Legislative updates (see first article for details)

  • Electronic record-keeping rule delayed, but anti-retaliation provisions remain
  • Walkaround rule rescinded
  • Enforcement of silica standard for construction delayed until Sept. 23

No major budget changes for FY 2018, but shifting priorities

The proposed FY 2018 budget includes $543 million with $130 million for “federal and state compliance assistance activities to enhance employer outreach and training.” The budget for fiscal year 2017, which ends Sept. 30, was $552.8 million. While adding money to compliance assistance, the proposed budget slashes funding for the standards and statistics programs. Enforcement remains intact and there are no new riders that would prohibit the agency from enforcing any standards or other parts of the law.

Meanwhile, the Mine Safety and Health Administration would see relatively small changes in funding for fiscal year 2018, but NIOSH might experience a sizable reduction in its budget, and the Chemical Safety Board still is scheduled for elimination.

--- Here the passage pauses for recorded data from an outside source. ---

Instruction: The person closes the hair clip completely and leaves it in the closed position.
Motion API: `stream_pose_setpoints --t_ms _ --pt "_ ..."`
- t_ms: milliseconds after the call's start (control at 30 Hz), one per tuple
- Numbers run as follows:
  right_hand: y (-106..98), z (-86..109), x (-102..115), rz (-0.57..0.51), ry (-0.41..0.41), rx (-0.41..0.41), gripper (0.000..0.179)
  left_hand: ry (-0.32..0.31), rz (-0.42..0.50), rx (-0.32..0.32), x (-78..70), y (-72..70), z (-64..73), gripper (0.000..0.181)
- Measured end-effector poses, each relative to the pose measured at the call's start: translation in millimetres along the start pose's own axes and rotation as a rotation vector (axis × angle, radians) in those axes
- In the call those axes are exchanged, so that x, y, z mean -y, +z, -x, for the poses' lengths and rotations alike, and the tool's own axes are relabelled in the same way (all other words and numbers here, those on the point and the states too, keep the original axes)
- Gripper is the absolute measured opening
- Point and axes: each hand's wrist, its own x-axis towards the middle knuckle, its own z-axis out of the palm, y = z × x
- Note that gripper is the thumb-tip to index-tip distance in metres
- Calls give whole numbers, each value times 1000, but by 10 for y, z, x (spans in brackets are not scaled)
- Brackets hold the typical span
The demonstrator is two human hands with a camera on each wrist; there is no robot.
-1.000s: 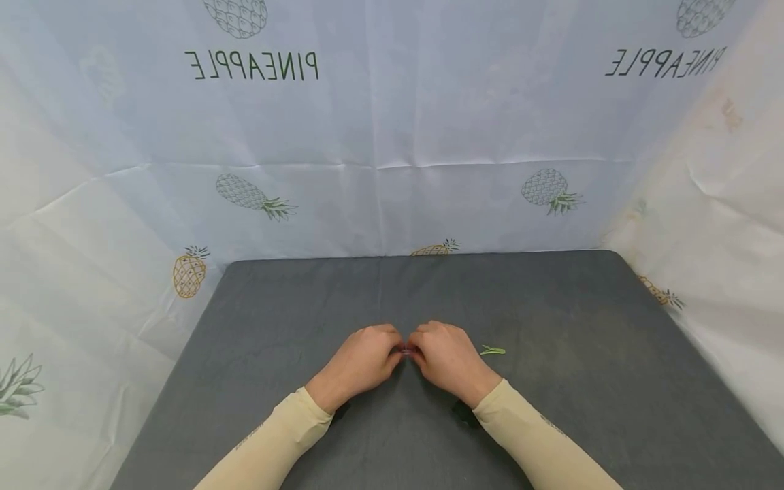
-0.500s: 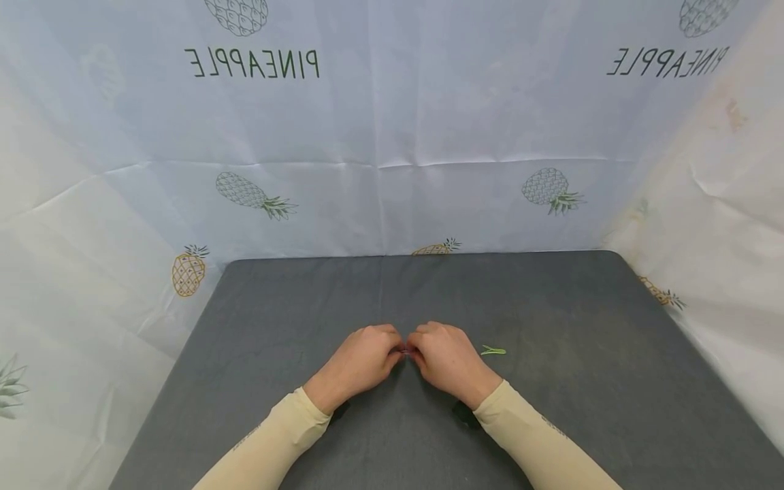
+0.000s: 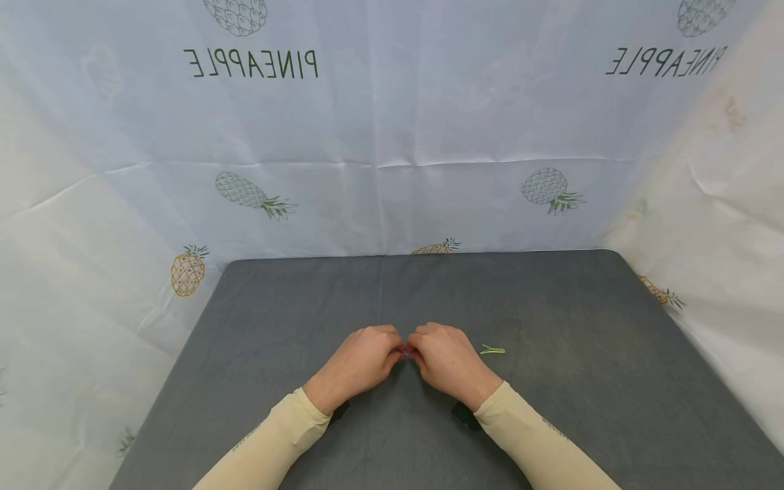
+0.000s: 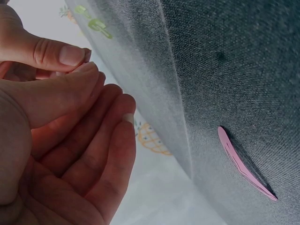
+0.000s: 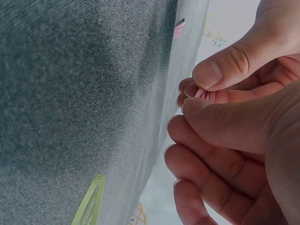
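Both hands meet fingertip to fingertip over the middle of the dark table (image 3: 306,292). Between thumb and fingers, my left hand (image 3: 365,357) and my right hand (image 3: 446,357) pinch a small pink hair clip (image 5: 205,95); only a slotted bit shows, the fingertips hiding most of it. On the cloth near my left hand lies another pink hair clip (image 4: 243,164), a bent snap clip, which the left hand covers in the head view. To the right of my right hand is a light green snap hair clip (image 3: 493,350), its two arms spread apart (image 5: 91,201).
White curtains with pineapple prints (image 3: 392,122) hang behind the table and along both sides. Long cream sleeves (image 3: 269,435) cover the forearms. Dark wrist-worn pieces (image 3: 465,414) show under the wrists.
Both hands stay in place, with only slight shifts of the fingertips on the small pink clip. The green clip lies still.
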Motion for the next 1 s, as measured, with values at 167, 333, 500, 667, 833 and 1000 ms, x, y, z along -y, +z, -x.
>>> stream_pose_setpoints --t_ms 167,333,500,667,833,1000 --pt "4 3 7 -5 0 -5 20 6 -6 1 1 6 7 8" --pt "6 -1 18 -14 -6 -8 21 10 -13 4 3 4 14 11" --pt "14 -8 21 -14 -9 -8 20 14 -24 3 5 -2 23 10" --pt "15 -12 26 -21 -8 -11 19 14 -30 1 9 -6 31 9" --pt "20 -16 26 -23 -8 -14 19 17 -30 -6 18 -8 35 9" --pt "14 -23 28 -23 -7 -19 19 25 -24 -13 22 -19 32 8"
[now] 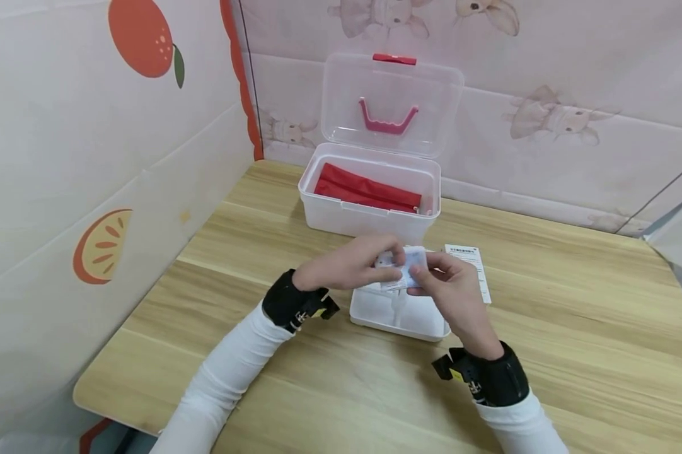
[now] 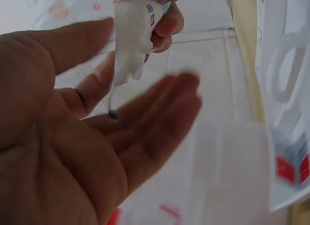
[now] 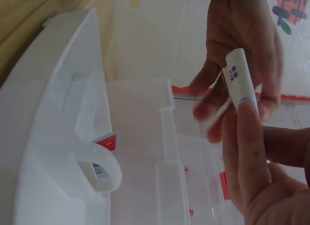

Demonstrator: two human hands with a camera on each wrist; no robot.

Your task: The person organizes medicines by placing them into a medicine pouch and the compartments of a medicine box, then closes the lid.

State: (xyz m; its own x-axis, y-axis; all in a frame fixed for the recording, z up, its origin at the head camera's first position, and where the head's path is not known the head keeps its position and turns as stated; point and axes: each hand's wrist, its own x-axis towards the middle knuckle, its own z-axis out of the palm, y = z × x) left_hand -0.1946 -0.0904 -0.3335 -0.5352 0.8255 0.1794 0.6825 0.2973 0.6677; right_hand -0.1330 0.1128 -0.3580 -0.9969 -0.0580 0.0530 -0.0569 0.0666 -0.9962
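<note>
Held over a white tray [image 1: 369, 311] is a small white packet with blue print [image 1: 413, 258], which looks folded in the right wrist view. My right hand [image 1: 457, 295] pinches its near end between thumb and fingers. My left hand [image 1: 352, 261] is at the packet's other side, fingers relaxed and spread in the left wrist view, thumb tip close to the packet's edge. Whether the thumb touches it cannot be made out. In the tray, a handle [image 3: 110, 169] stands up, with a red-and-white packet [image 2: 290, 168] inside.
Behind the tray stands a translucent box [image 1: 349, 219] with its lid [image 1: 341, 94] raised and a red pouch [image 1: 364, 187] inside. A printed white sheet [image 1: 485, 280] lies right of the tray. Patterned cloth walls [image 1: 556, 164] border the wooden table [image 1: 573, 353].
</note>
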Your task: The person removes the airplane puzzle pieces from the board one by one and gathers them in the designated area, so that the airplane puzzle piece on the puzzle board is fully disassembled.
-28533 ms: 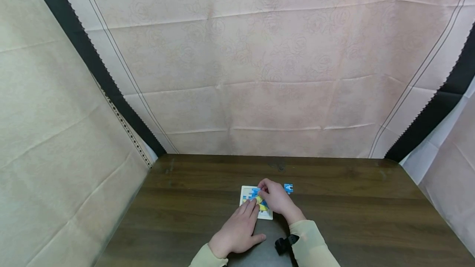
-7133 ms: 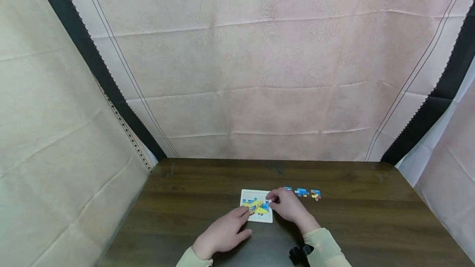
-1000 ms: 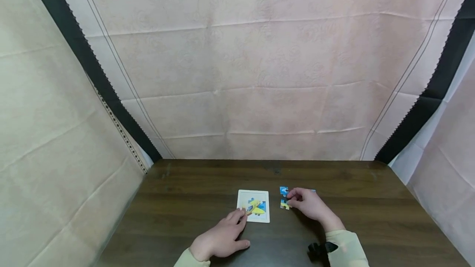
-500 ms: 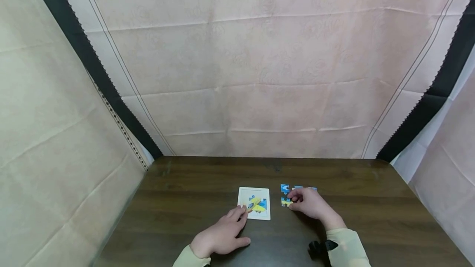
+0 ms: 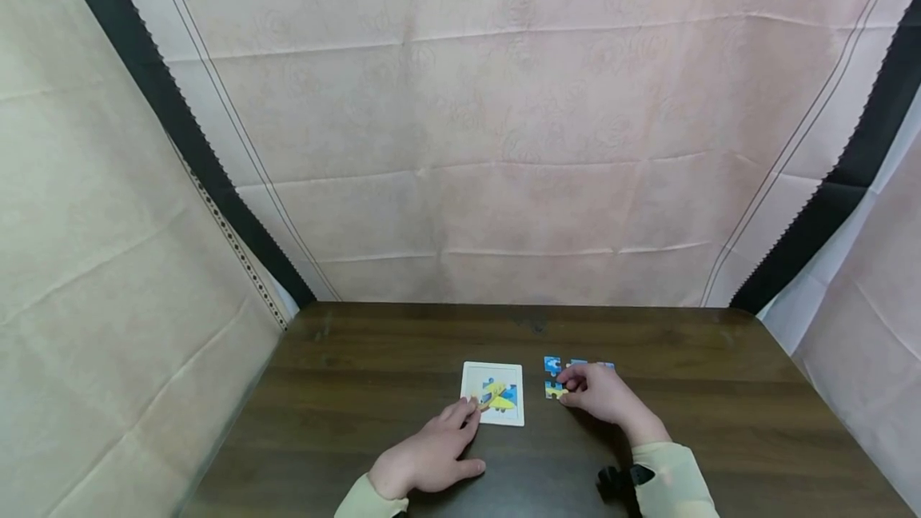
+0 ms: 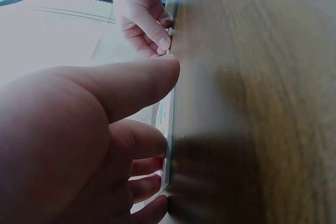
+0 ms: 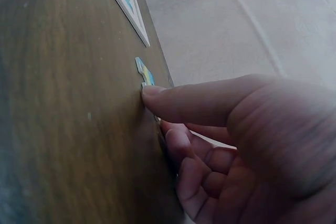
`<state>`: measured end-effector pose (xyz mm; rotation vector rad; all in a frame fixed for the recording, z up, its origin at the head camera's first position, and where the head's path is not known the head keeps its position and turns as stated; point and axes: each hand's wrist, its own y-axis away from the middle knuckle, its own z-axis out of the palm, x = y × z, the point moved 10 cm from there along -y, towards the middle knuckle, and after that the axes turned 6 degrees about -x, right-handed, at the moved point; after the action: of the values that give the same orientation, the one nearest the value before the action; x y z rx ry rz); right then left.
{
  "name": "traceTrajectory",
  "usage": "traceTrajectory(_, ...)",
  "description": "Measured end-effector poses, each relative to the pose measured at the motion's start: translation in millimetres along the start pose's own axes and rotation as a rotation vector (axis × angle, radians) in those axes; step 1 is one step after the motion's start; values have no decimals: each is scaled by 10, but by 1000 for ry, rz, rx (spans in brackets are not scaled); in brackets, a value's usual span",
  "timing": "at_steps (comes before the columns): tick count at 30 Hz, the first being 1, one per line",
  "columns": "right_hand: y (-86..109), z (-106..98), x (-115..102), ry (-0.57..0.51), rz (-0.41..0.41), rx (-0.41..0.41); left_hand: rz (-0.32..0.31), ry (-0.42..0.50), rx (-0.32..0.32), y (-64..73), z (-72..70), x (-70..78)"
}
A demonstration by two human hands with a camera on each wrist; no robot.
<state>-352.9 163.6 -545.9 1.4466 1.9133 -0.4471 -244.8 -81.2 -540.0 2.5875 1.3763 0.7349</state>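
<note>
A white-framed jigsaw puzzle board (image 5: 493, 374) lies on the table, with a yellow airplane on blue in its middle. My left hand (image 5: 432, 454) rests with relaxed fingers on the board's near left corner. Right of the board, my right hand (image 5: 608, 400) pinches a yellow-and-blue puzzle piece (image 5: 553, 391) down at the tabletop. In the right wrist view, the thumb lies along that puzzle piece's edge (image 7: 144, 71). Behind it is a blue puzzle piece (image 5: 552, 364). Past my right fingers, more blue pieces (image 5: 578, 362) show partly; my hand hides the rest of them.
The brown wooden table (image 5: 345, 406) ends at a far edge in front of a pale patterned cloth (image 5: 504, 142). Cloth walls also stand at both sides. A black strap mount (image 5: 617, 483) sits at my right wrist.
Earlier my right hand worked over the board, with fewer pieces beside it; now several lie at the right and less of the picture fills the frame. Over the last second both hands hold nearly still.
</note>
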Motion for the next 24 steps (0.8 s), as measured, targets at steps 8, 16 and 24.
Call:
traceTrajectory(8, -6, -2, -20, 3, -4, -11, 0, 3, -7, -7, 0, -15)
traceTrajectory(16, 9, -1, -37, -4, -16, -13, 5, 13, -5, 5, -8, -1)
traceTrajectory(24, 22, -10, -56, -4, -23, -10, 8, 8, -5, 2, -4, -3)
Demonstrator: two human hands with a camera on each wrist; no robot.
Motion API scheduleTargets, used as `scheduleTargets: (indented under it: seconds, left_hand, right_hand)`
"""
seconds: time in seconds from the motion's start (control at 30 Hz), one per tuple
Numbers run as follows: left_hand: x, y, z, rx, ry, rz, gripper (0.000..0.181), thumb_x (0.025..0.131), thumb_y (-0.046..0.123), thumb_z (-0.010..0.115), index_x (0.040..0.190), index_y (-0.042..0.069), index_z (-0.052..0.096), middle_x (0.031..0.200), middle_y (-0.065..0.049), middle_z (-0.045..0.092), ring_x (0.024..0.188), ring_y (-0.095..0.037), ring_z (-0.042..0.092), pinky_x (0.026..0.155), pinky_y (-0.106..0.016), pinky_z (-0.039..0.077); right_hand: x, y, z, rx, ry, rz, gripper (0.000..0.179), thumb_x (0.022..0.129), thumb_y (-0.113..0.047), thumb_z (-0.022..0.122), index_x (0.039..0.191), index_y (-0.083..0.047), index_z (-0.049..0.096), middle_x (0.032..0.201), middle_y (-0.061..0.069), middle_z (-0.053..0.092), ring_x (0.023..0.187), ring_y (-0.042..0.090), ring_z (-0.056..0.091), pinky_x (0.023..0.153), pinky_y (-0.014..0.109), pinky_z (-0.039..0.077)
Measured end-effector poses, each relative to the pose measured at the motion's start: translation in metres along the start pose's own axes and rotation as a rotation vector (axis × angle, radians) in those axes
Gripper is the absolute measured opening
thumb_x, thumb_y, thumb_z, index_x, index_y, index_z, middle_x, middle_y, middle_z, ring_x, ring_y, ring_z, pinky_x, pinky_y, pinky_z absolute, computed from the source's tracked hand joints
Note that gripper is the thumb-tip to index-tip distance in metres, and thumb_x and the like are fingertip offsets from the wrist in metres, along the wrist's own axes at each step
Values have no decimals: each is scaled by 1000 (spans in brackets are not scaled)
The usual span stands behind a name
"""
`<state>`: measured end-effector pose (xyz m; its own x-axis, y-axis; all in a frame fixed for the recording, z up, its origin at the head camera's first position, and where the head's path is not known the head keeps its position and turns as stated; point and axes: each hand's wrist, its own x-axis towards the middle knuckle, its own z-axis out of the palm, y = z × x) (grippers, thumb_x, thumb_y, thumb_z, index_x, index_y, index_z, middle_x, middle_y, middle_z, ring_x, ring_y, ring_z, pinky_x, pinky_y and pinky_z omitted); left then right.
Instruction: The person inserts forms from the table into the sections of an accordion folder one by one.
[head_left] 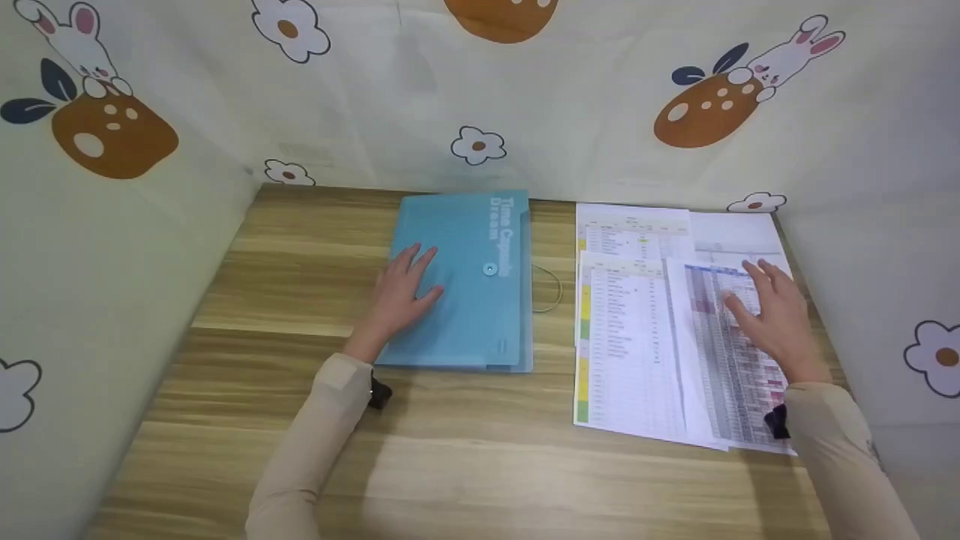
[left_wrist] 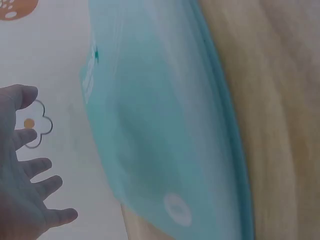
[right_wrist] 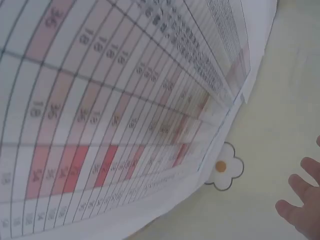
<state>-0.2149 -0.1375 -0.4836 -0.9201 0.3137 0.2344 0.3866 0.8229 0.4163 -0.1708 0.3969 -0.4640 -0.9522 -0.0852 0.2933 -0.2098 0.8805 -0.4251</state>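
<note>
A light blue plastic document folder (head_left: 457, 326) with a round button and white lettering lies on the table, its flap side to the right. Above its left part is my left hand (head_left: 401, 292), fingers spread and holding nothing. In the left wrist view the same hand (left_wrist: 22, 175) shows beside the folder (left_wrist: 145, 115). On the right, my right hand (head_left: 780, 319) hovers with loosely bent fingers over a sheet with a dense, coloured table (head_left: 731, 352). The right wrist view shows that sheet (right_wrist: 100, 120) close up, with the fingertips (right_wrist: 295, 187) apart from it.
Left of the dense sheet lies a list sheet (head_left: 622, 375) with a yellow and green edge strip. More printed sheets (head_left: 634, 225) lie behind these. A thin elastic loop (head_left: 559, 289) sticks out from the folder. A patterned cloth (head_left: 390, 97) walls the wooden table (head_left: 480, 450) at back and sides.
</note>
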Motion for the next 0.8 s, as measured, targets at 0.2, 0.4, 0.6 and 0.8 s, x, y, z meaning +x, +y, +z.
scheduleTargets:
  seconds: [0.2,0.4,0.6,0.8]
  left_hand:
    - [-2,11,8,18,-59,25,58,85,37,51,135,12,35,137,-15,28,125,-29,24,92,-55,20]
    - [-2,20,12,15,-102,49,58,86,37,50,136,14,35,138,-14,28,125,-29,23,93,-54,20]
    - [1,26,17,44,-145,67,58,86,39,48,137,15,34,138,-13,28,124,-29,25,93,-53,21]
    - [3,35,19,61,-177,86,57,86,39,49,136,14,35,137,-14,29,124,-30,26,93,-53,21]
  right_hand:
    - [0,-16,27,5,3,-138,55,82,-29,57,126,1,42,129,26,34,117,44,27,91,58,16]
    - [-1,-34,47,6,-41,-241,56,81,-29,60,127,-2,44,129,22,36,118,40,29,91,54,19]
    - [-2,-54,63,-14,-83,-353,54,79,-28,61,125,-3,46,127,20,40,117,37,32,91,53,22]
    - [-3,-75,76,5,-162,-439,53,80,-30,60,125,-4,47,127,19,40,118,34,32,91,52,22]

New videos and infographics provide facts on falls

Falls are the leading cause of death for construction workers, accounting for 367 of the 985 construction fatalities recorded in 2015. Two videos have been posted on the Stand-Down homepage and a series of infographics can be downloaded.

Enforcement notes

Illinois

Demolition company faces $152,000 in fines following death of worker

Omega Demolition Corp. was working on the demolition of an I-90 bridge when a falling beam injured several workers and killed one. An investigation found that the company overstressed the beam, resulting in the beam’s failure and $152,000 in fines was levied. A commission has been set up to review the findings and determine whether the fines and citations will stand and what additional measures the Illinois Tollway will take.

Massachusetts, Maine

Railroad company violated whistleblower’s right and ordered to pay $260,000

A federal appeals court has affirmed that Pan Am Railways, Inc. must pay $260,000 in punitive and compensatory damages and take corrective action on behalf of an employee who was subjected to retaliation for filing a Federal Railroad Safety Act whistleblower complaint. The court found the North Billerica-based commercial railroad retaliated against the employee, who works in a rail yard in Waterville, Maine, when it charged him with dishonesty in connection with his FRSA complaint. The employee had tried to report an injury.

Michigan

Landscaping company hit with $222,000 in safety fines, stop-work order

Failure to abate safety hazards, including not using traffic control devices when employees were working near the road, not training workers on tree-trimming operations and safeguards, and not using a chipping machine in a safe manner led to a cease-operation order against Sunset Tree Service & Landscaping LLC. The company has a history of violations.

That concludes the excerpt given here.